Wall Street snapped back Tuesday after its biggest sell-off in years amid growing expectations that lawmakers will salvage a $700 billion rescue plan for the financial sector. But the seized-up credit markets where businesses turn to raise money showed no sign of relief.
The recovery in stocks wasn't unexpected as carnage on Wall Street often attracts bargain hunters, though questions remain about how investors will proceed. Without a bailout plan in place to absorb soured mortgage debt and other bad loans from battered banks, investors are left wondering what might restore confidence in lending.
Major stock indexes were almost a sideshow during the session, with the credit markets as the main event. A key rate that banks charge to lend to one another shot higher, a tightening of the availability of credit that could cascade through the economy.
Traders on the floor of the New York Stock Exchange, still stunned from Monday's 778-point rout in the Dow Jones industrial average, warned that the government needs to approve a plan that will sweep away the fears that hobbled the credit markets. While U.S. political leaders have vowed to revisit the issue, the House isn't slated to meet again until Thursday.
"If it doesn't pass, then look out below," said Jason Weisberg, an NYSE trader for Seaport Securities. "It could get ugly."

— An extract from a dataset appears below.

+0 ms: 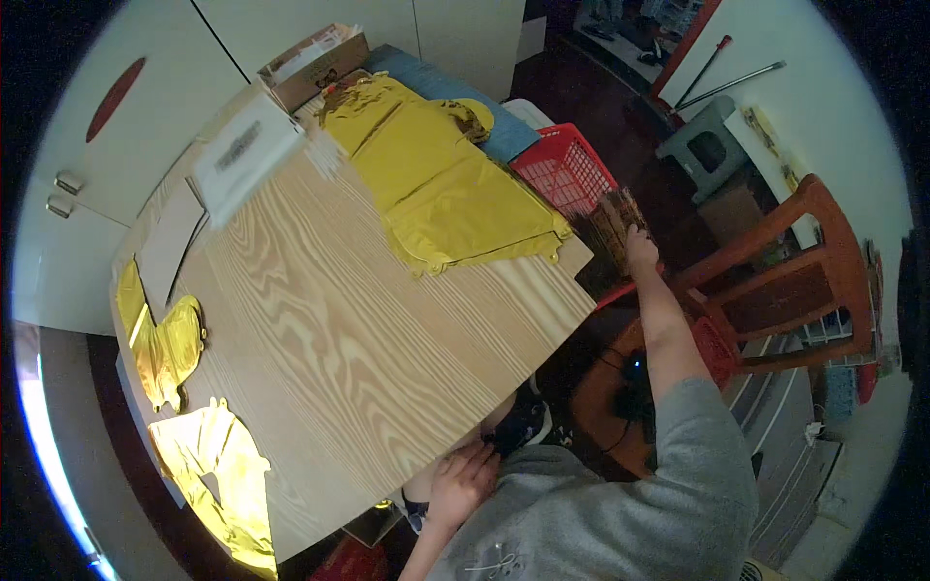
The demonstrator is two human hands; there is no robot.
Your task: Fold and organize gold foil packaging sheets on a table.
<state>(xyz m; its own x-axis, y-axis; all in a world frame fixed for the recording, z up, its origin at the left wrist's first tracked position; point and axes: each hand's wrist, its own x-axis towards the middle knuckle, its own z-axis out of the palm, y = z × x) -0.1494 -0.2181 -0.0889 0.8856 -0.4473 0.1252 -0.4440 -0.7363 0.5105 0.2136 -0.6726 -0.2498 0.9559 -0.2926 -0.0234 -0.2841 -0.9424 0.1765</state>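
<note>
My right hand (640, 250) reaches out past the table's right edge. Its fingers are closed at the edge of a brown, dark-mottled piece (612, 225) beside the red plastic basket (573, 165); its exact kind is hard to make out. My left hand (466, 481) lies on my lap below the table edge, fingers stretched out and holding nothing. Across the far right of the table lies a large flat gold foil balloon (426, 169), uninflated. Two more gold foil balloons, one curved (165, 353) and one with an opening in its middle (218, 484), lie along the left edge.
On the wood-grain table (329, 320) are a clear plastic packet (247, 155), a flat grey-white sheet (172, 237) and an open cardboard box (315, 68). A wooden chair (790, 281) stands to the right, with a grey stool (702, 150) behind. White cabinets (165, 116) border the far side.
</note>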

Though the blue-chip index rose nearly 500 points by late afternoon, the main worry for traders is that a lack of a plan will make it nearly impossible for some companies to fund basic operations like making payroll. Participants in the credit market buy and sell debt that companies use to finance operations.

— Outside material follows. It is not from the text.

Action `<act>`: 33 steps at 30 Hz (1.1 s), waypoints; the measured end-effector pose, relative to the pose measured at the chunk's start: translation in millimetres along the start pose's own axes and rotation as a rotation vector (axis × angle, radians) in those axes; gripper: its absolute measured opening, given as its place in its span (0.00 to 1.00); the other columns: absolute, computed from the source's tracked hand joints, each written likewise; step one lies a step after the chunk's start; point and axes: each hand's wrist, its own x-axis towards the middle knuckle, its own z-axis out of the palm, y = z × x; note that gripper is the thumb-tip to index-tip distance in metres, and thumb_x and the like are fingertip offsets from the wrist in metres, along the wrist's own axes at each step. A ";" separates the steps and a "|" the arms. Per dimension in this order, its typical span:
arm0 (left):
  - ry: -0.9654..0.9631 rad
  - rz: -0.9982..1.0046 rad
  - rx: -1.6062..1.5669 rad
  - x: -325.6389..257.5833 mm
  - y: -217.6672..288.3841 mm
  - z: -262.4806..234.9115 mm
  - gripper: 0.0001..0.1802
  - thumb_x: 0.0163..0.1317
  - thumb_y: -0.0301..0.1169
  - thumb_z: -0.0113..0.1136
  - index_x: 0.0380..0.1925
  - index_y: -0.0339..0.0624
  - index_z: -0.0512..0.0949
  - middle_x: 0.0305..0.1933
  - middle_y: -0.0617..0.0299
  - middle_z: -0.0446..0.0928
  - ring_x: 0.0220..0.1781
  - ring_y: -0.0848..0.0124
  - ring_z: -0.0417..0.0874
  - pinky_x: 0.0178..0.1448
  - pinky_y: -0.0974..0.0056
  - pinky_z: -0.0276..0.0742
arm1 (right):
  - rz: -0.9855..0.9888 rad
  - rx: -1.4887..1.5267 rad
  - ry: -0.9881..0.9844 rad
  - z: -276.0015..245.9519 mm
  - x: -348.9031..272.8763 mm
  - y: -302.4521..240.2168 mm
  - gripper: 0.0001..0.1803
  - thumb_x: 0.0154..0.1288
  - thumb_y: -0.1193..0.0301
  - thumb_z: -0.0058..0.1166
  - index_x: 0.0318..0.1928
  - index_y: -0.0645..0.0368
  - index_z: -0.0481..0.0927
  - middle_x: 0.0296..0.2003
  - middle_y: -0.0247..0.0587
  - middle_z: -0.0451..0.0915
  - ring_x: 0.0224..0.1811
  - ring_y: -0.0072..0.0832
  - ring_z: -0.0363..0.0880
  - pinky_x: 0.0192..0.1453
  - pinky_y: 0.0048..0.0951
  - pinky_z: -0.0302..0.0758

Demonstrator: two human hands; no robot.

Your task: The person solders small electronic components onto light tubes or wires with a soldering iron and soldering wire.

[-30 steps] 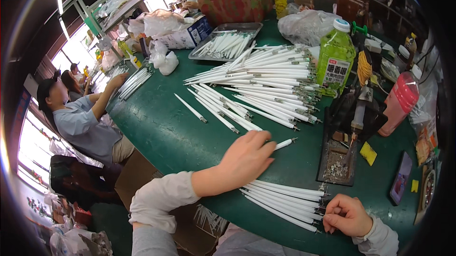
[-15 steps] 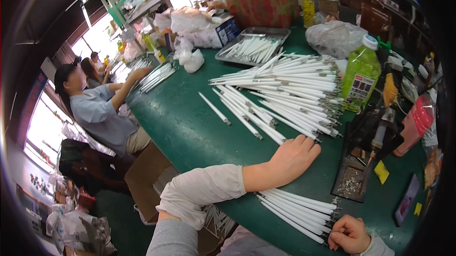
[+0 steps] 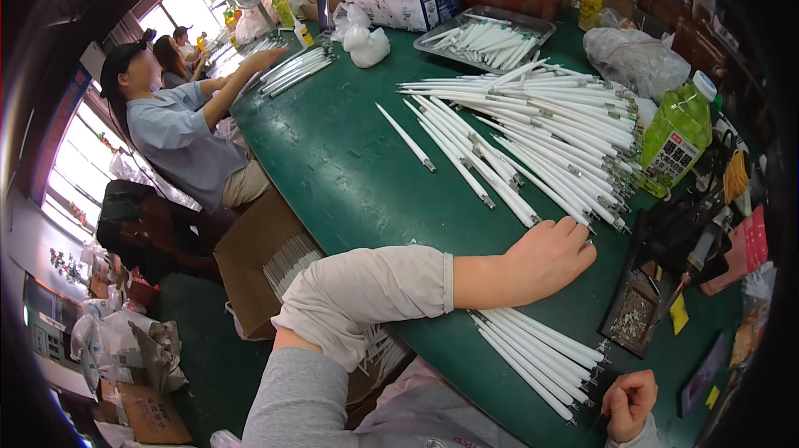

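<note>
My left hand (image 3: 549, 258) reaches across the table, palm down with fingers bent, at the near ends of slim white rods with metal tips. What lies under its fingers is hidden. A large fanned pile of white rods (image 3: 549, 119) spreads beyond it, and a single rod (image 3: 405, 138) lies apart to the left. Below my left wrist a smaller row of white rods (image 3: 537, 356) rests with metal tips toward my right hand (image 3: 630, 402). That hand is closed, thumb against curled fingers, just right of those tips; anything in it is too small to make out.
A dark tray-like stand (image 3: 637, 306) with metal scraps sits at right, near a green bottle (image 3: 678, 136) and a phone (image 3: 704, 375). A metal tray (image 3: 533, 25) of white pieces stands at the back. At left a person (image 3: 179, 128) works; a cardboard box (image 3: 250, 257) stands below the table edge.
The view has shifted, so the table's contents appear farther right and most sit higher. My left hand stays by the rod ends; my right hand remains closed beside the smaller row.
</note>
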 end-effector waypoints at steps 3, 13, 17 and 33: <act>-0.094 -0.022 -0.021 -1.9 -2.9 -3.0 0.10 0.49 0.29 0.56 0.33 0.38 0.75 0.33 0.57 0.69 0.38 0.63 0.73 0.37 0.61 0.73 | -0.076 -0.111 -0.014 0.1 -2.3 2.0 0.04 0.70 0.76 0.47 0.40 0.64 0.70 0.21 0.40 0.72 0.17 0.21 0.66 0.22 0.22 0.66; -0.071 0.024 0.006 -4.2 -2.2 -6.4 0.10 0.50 0.29 0.55 0.33 0.38 0.74 0.32 0.59 0.70 0.37 0.64 0.74 0.35 0.64 0.73 | 0.197 -0.166 0.131 1.6 -32.6 29.1 0.11 0.69 0.69 0.48 0.34 0.62 0.64 0.17 0.33 0.66 0.13 0.17 0.64 0.17 0.18 0.60; -0.072 -0.010 -0.011 -3.2 1.8 -9.6 0.14 0.51 0.28 0.54 0.38 0.37 0.73 0.31 0.58 0.71 0.36 0.63 0.75 0.36 0.63 0.75 | 0.213 -0.210 0.143 2.5 -30.3 28.2 0.10 0.69 0.70 0.47 0.33 0.62 0.64 0.18 0.33 0.65 0.14 0.16 0.63 0.17 0.18 0.59; -0.561 -0.122 -0.287 38.1 -30.2 -19.4 0.16 0.51 0.31 0.66 0.38 0.36 0.75 0.37 0.49 0.78 0.42 0.52 0.80 0.46 0.56 0.75 | 0.184 -0.356 0.265 13.4 -6.5 7.7 0.05 0.61 0.77 0.55 0.33 0.63 0.72 0.18 0.39 0.72 0.17 0.23 0.71 0.24 0.24 0.66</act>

The benchmark London Interbank Offered Rate, or LIBOR, that banks charge to lend to one another, rose sharply Tuesday, making it more expensive and difficult for consumers and businesses to borrow money. In addition, credit card debt and more than half of adjustable-rate mortgages are tied to LIBOR, so an increase isn't welcome for many consumers.
LIBOR for 3-month dollar loans rose to 4.05 percent from 3.88 percent on Monday. LIBOR for 3-month euro loans, meanwhile, rose to 5.27 percent, from 5.22 percent Monday.
Critics of the bailout package believe that it was too costly and wouldn't have done enough to jump-start lending. To maintain pressure ahead of Thursday's likely vote, President Bush said in a statement from the White House early Tuesday that the damage to the economy will be "painful and lasting" unless Congress passes the bailout measure.
At the close, the Dow rose 485.21, or 4.68 percent, to 10,850.66 after falling nearly 7 percent on Monday to its lowest close in nearly three years. It was the largest point drop and 17th largest percentage drop in the blue chip index. The percentage decline was far less severe than the 20-plus-percent drops seen in the stock market crash of October 1987 and before the Great Depression.
Broader stock indicators also bounced higher. The Standard & Poor's 500 index recovered 58.34, or 5.27 percent, to 1,164.73, and the Nasdaq composite index rose 98.60, or 4.97 percent, to 2,082.33.
The S&P fell 8.79 percent Monday, while the Nasdaq lost 9.14 percent.
Overseas, Japan's Nikkei stock average fell 4.12 percent. But Hong Kong's Hang Seng index rose 0.76. Britain's FTSE 100 rose 1.74 percent, Germany's DAX index added 0.41 percent, and France's CAC-40 rose 1.99 percent.